The Arizona Superior Court today overturned a decision by the Arizona Corporation Commission that would have given renewable energy credit to a trash incinerator via a waiver or pilot project.  The judge ruled that the Commission “erred and abused its discretion” in granting Mohave Electric Cooperative renewable energy credit for a proposed waste incinerator near Surprise, Arizona.

In September 2012, the Sierra Club’s Grand Canyon (Arizona) Chapter filed a lawsuit challenging the Arizona Corporation Commission decision to allow trash burning to be considered a renewable energy resource under Arizona’s Renewable Energy Standard.  By a 3-2 vote, Commissioners Gary Pierce, Brenda Burns, and Bob Stump voted to approve this project and allow Mohave Electric Cooperative to utilize dollars intended to jumpstart clean renewable energy in Arizona.

“This decision is good news for clean renewable energy such as solar and wind,” said Sandy Bahr, chapter director for the Sierra Club’s Grand Canyon Chapter.  “We challenged this decision in order to ensure that Arizona’s Renewable Energy Standard is not weakened through the back door by allowing waivers and pilot programs for technologies that were considered and rejected when the Renewable Energy Standard was approved.  Promoting polluting and dated technologies such as burning trash to produce electricity would be a step backwards for Arizona’s renewable energy programs.   The judge’s decision helps affirm the purpose of the Renewable Energy Standard – to promote clean renewable energy such as solar and wind.”

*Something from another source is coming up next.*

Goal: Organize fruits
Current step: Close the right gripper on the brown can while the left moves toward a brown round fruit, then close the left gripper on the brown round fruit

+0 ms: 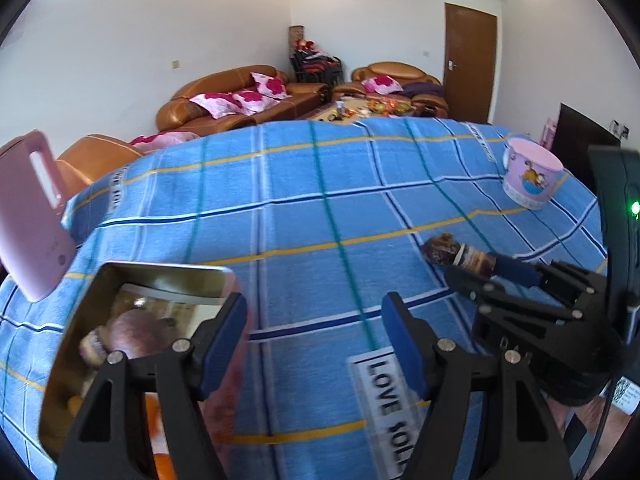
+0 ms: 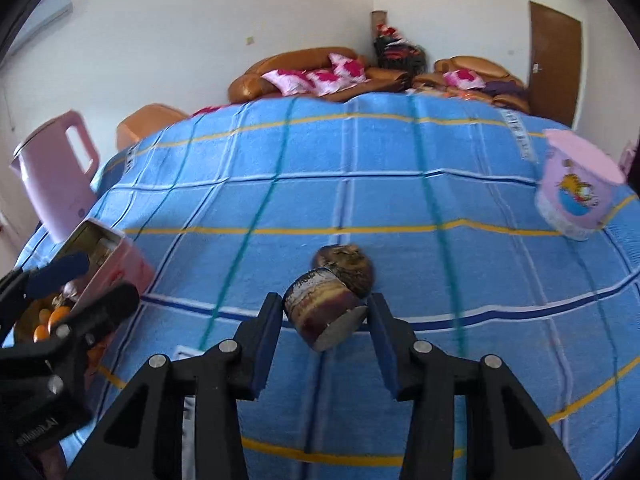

Reclamation Power Group, an entity with no track record on building and operating waste incinerators, is proposing to building a “Waste-to-Energy” project west of the town of Surprise and within both the particulate and ozone nonattainment areas in Maricopa County.  Approximately 500 tons of trash would be delivered by truck to the site each day, most of which would be burned to create heat to produce steam to generate electricity.  The facility would operate 24 hours per day and seven days per week.  Mohave Electric Cooperative applied for a pilot project or waiver from the Commission, so it could buy the renewable energy credits to meet its requirements under the Renewable Energy Standard.

If allowed to stand, the Commission decision would have allowed Mohave Electric Cooperative to count as renewable 90 percent of the electricity produced by burning trash.

“The decision by the Arizona Corporation Commission was both unlawful and unreasonable, because it is inconsistent with the Commission’s own rules and it is not supported by substantial evidence,” said Tim Hogan, executive director for the Arizona Center for Law in the Public Interest.  “The evidence in this case flatly contradicts the claim that 90 percent of the electricity from this incinerator will be from renewable (biogenic) resources – even Mohave’s own experts recognized that this number was out of the normal range for these facilities.  The court recognized that and remanded the decision.”

The Sierra Club had intervened in the application process at the Arizona Corporation Commission and then challenged the decision in Superior Court.  It is represented by Tim Hogan, executive director of the Arizona Center for Law in the Public Interest.